- TRY IT -
Copy, from the entries below, each line in which the string "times" appears.

(Records contained in a dataset)
....

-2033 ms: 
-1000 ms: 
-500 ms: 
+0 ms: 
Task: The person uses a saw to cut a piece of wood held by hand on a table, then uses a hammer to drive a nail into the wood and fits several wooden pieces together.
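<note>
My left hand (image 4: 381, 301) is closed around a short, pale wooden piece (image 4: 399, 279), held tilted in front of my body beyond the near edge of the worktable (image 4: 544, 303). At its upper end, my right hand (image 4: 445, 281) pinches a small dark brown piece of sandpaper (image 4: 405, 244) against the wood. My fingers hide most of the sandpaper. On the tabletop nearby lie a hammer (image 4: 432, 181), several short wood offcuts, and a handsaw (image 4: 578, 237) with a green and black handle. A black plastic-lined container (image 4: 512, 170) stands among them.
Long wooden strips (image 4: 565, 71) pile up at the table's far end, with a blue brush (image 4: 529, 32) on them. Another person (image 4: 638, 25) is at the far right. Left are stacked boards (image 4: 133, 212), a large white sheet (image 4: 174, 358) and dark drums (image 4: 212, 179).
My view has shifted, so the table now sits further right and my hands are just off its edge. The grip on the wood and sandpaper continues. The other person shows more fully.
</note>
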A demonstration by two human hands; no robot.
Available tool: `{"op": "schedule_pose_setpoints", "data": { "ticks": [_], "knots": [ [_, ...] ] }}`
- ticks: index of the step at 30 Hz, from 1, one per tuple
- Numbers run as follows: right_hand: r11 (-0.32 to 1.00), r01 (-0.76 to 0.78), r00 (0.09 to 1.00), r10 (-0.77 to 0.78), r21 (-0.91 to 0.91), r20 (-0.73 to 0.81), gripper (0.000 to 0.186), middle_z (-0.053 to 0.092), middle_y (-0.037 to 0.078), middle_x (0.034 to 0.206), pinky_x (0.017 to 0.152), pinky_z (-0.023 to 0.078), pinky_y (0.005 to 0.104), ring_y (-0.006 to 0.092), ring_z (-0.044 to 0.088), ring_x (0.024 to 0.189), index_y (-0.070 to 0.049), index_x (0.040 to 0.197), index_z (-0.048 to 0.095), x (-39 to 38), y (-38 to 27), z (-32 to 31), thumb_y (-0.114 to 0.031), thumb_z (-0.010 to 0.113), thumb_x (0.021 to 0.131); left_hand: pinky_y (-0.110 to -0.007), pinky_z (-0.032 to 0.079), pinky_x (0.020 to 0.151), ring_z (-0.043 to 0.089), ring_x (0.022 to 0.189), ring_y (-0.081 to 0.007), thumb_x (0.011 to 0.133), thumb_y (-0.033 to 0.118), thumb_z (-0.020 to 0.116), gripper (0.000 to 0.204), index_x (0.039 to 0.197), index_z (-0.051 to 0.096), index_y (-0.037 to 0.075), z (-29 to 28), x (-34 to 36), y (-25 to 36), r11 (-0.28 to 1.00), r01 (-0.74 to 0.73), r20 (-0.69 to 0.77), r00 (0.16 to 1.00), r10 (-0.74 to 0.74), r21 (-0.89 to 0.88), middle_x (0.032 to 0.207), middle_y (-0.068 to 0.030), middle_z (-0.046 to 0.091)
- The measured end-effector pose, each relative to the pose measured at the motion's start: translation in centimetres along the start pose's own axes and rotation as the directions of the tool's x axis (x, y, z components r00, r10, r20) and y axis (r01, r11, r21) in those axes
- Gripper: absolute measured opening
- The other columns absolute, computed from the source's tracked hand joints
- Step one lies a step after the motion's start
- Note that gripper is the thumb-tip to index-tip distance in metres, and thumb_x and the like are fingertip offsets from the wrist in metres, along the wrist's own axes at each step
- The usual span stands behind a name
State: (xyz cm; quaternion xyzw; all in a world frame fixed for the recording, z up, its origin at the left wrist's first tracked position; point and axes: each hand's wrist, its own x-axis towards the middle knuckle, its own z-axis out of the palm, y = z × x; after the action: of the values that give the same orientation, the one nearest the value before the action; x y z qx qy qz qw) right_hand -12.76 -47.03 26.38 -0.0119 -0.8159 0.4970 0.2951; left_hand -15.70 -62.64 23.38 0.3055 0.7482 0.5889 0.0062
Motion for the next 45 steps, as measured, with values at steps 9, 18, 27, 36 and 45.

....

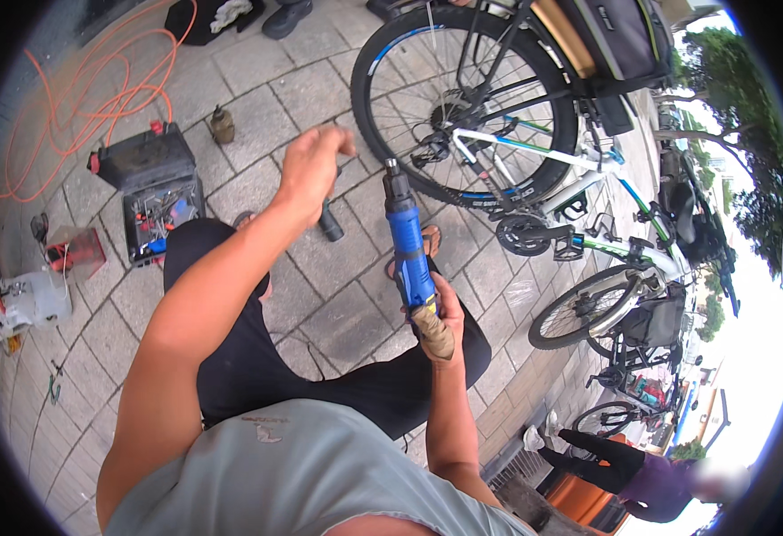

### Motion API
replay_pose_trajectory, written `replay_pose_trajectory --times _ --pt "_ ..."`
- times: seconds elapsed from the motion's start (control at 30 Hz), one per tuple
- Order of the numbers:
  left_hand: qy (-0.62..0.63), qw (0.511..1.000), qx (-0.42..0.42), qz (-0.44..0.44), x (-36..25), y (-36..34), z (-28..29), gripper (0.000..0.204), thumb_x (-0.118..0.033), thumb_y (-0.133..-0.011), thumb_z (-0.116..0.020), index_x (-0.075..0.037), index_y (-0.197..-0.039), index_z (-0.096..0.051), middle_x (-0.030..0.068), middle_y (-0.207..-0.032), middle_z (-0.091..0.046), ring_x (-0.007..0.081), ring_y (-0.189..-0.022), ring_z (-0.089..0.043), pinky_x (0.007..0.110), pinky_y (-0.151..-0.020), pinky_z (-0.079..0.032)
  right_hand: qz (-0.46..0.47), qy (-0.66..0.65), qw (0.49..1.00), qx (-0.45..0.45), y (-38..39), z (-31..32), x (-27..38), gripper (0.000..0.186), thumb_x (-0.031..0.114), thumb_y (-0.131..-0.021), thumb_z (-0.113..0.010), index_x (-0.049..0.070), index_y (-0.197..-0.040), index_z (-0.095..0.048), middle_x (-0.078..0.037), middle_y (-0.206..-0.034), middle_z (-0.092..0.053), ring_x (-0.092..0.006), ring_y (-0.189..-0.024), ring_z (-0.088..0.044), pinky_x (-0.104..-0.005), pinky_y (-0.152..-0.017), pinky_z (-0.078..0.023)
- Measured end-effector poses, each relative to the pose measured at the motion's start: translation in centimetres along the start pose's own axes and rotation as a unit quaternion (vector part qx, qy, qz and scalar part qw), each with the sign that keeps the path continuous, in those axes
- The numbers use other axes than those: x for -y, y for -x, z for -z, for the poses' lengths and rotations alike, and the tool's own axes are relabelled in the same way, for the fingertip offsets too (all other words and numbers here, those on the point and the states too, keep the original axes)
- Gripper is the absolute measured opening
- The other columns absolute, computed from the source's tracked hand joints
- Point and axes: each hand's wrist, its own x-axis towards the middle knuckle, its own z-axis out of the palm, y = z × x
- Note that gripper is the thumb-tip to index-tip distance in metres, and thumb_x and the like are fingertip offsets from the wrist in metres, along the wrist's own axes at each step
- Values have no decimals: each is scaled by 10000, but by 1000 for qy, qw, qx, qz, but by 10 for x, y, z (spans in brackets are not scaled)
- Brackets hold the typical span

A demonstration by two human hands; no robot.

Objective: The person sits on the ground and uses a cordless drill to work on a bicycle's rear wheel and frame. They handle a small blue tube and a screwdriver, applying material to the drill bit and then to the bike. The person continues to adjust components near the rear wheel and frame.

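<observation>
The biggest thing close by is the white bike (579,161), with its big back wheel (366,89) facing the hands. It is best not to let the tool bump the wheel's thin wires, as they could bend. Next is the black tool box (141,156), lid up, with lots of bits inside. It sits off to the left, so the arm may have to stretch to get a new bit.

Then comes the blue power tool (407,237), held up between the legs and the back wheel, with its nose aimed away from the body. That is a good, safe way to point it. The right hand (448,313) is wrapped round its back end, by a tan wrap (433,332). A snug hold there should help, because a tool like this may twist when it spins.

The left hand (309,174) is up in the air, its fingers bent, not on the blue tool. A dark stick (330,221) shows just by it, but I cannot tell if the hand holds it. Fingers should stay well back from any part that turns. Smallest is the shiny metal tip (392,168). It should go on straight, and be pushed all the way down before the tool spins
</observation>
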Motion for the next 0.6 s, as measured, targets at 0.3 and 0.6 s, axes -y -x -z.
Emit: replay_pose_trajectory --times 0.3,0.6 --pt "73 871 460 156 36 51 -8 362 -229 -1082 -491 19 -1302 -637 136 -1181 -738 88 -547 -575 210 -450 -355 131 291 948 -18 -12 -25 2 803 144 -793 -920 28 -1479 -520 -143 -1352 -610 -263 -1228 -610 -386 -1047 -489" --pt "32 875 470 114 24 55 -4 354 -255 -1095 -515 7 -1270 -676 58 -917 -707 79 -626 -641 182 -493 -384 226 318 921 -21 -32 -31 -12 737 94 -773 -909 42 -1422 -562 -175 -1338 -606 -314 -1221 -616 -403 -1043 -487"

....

- SOLVED PROBLEM -
replay_pose_trajectory, written `replay_pose_trajectory --times _ --pt "_ ..."`
- times: seconds elapsed from the motion's start (control at 30 Hz), one per tuple
Emit: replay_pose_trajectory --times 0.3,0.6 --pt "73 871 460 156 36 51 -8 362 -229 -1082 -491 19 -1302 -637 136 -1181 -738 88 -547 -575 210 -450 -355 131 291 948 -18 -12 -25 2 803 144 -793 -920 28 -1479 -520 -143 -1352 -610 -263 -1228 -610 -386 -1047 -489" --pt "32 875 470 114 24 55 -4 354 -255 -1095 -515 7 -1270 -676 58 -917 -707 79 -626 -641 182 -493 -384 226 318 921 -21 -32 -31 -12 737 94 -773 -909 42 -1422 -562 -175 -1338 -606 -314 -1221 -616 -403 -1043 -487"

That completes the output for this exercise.